Records for the exercise section start

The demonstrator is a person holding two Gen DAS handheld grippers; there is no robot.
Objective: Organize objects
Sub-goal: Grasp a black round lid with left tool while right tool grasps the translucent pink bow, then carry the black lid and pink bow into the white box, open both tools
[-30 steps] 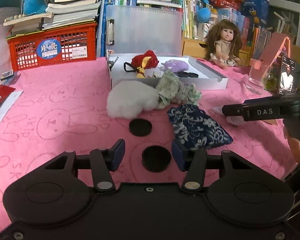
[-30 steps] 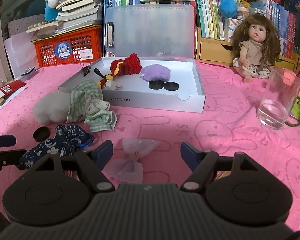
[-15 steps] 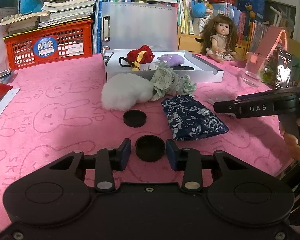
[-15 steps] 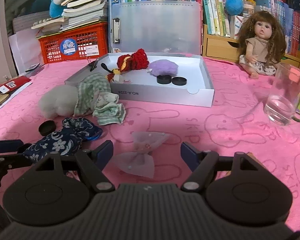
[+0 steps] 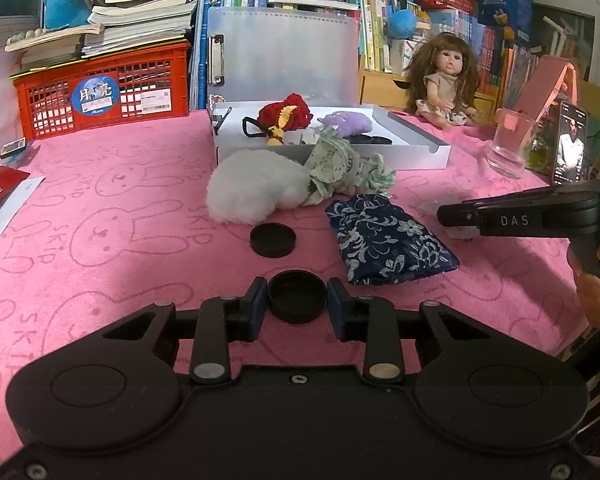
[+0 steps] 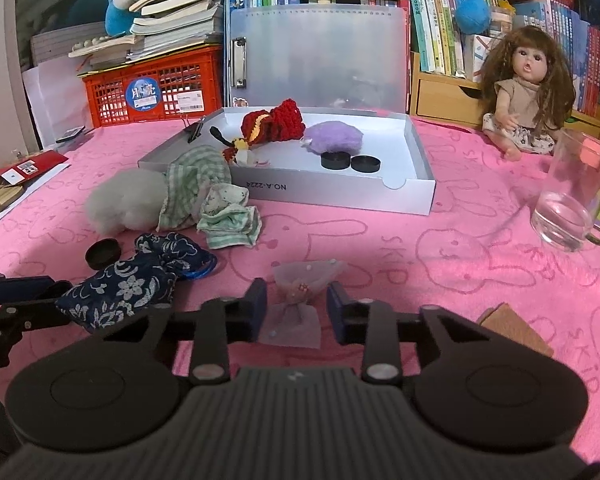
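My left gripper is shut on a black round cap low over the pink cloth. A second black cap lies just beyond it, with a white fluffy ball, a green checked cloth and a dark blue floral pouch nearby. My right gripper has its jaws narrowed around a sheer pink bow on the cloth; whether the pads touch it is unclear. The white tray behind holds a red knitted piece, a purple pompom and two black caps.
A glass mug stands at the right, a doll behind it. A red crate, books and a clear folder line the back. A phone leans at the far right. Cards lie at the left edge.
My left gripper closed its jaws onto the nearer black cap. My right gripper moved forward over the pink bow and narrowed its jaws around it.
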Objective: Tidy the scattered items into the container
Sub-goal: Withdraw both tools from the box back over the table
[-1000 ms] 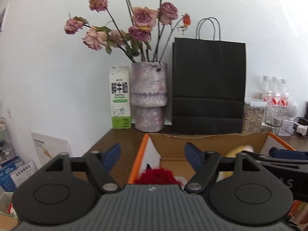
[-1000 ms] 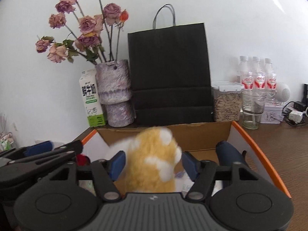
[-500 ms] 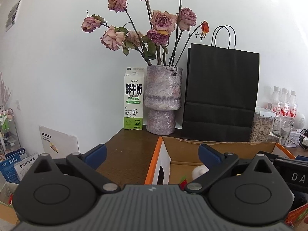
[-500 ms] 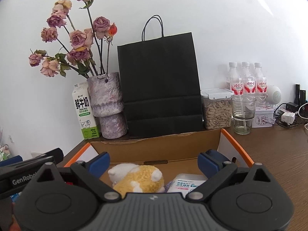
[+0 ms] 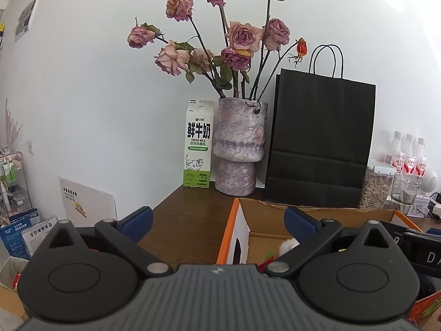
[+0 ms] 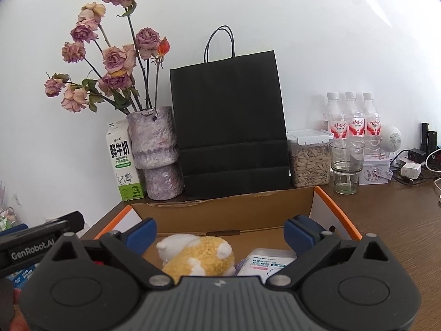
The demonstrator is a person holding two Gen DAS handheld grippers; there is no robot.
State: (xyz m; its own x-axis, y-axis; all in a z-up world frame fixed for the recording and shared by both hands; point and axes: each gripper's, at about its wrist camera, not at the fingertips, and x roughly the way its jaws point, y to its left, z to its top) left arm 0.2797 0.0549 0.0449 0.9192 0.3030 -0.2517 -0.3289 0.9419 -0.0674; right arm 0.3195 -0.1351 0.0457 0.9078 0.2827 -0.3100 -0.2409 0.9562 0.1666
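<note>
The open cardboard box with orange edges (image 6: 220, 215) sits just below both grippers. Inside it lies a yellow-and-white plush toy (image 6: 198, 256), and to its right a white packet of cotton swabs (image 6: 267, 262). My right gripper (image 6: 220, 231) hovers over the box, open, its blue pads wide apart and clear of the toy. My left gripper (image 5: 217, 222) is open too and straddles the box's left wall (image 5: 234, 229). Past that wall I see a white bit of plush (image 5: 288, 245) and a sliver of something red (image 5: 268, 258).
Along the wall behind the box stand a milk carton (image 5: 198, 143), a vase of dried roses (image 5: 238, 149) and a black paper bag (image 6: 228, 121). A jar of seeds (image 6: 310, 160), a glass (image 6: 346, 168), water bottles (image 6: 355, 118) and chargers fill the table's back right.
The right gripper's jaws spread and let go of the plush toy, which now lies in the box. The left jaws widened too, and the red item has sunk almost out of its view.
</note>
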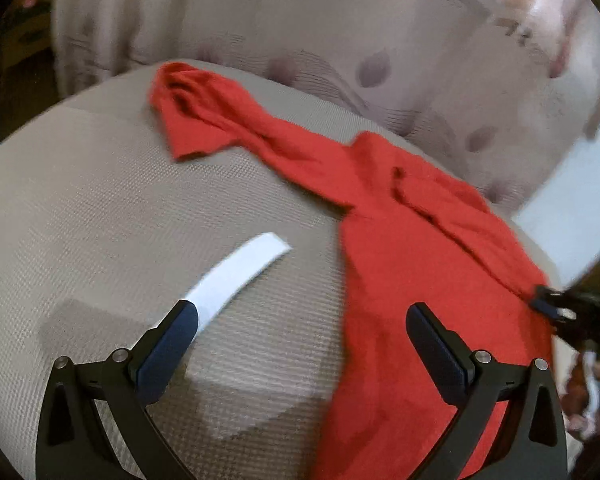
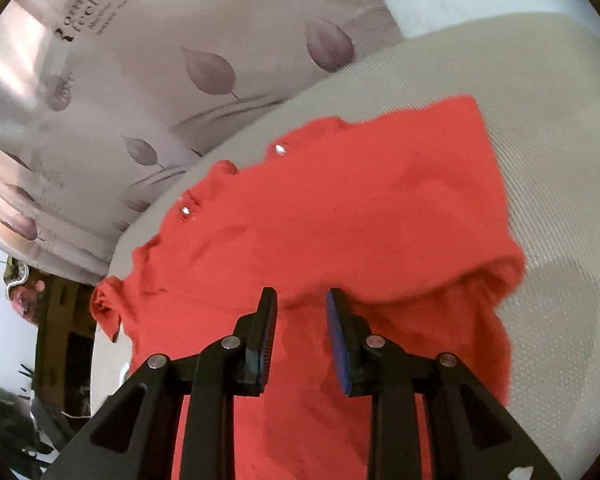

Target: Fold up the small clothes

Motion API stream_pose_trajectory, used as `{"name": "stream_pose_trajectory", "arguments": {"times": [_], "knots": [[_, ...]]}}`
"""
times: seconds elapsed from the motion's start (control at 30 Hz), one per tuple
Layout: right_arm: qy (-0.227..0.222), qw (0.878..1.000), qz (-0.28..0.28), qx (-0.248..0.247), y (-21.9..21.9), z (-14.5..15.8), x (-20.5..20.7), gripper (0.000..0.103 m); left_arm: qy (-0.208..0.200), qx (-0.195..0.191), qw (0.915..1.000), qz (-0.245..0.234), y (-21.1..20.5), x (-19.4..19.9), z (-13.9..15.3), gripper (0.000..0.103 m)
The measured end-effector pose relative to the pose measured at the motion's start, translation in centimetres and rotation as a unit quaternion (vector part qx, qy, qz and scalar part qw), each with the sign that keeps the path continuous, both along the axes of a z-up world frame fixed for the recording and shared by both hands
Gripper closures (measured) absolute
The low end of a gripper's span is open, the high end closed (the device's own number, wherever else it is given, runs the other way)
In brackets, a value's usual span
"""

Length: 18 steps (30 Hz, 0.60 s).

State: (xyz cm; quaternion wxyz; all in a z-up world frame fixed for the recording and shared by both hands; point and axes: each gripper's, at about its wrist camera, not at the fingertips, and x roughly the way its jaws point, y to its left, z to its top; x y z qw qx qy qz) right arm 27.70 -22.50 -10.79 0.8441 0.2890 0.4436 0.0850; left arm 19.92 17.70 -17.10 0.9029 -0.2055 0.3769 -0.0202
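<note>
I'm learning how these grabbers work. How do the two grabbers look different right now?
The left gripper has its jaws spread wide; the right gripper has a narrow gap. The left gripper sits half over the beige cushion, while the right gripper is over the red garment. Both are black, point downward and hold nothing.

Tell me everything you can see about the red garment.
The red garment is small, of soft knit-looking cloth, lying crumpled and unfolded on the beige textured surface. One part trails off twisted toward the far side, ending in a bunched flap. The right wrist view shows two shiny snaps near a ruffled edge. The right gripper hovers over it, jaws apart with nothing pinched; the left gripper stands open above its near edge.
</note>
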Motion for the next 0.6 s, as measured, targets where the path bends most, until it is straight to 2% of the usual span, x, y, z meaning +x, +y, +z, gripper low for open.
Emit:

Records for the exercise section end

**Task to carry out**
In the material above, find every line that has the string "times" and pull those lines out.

**Written reply**
Motion API stream_pose_trajectory, used as `{"name": "stream_pose_trajectory", "arguments": {"times": [_], "knots": [[_, ...]]}}`
times: seconds elapsed from the motion's start (control at 30 Hz), one per tuple

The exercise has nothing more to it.